**Problem to solve:**
Only the lines below starting at the one containing "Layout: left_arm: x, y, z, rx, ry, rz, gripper" and ending at the one containing "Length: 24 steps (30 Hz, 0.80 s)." belong in the answer, each copied exactly.
*** Begin section ***
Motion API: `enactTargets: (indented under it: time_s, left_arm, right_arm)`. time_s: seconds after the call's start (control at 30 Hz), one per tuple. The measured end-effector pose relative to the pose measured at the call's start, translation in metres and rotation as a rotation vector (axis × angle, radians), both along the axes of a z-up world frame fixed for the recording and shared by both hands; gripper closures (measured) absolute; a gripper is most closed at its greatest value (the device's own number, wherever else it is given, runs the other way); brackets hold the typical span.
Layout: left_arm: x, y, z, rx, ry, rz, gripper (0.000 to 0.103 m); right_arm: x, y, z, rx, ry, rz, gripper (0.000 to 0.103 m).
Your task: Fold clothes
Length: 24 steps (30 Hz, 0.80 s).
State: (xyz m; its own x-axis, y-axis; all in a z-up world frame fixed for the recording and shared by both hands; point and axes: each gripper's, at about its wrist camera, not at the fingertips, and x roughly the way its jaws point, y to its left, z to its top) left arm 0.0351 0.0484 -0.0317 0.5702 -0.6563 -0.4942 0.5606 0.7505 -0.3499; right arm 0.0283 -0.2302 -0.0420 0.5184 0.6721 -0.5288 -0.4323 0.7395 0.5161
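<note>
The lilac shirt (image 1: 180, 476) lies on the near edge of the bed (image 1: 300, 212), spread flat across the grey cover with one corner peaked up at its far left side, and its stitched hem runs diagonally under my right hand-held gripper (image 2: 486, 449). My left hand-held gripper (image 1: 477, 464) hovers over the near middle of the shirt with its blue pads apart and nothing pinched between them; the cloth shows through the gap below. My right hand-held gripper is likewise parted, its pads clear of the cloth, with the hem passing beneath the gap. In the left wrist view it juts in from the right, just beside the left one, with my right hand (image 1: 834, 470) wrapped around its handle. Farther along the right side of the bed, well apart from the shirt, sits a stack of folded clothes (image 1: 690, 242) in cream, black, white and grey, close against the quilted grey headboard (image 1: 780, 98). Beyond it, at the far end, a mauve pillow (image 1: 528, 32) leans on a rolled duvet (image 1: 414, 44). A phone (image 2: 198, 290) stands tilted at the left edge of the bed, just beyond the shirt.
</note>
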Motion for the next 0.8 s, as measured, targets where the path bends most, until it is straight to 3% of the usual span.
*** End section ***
**The completed task:**
Layout: left_arm: x, y, z, rx, ry, rz, gripper (0.000 to 0.103 m); right_arm: x, y, z, rx, ry, rz, gripper (0.000 to 0.103 m).
Your task: Fold clothes
Length: 24 steps (30 Hz, 0.80 s).

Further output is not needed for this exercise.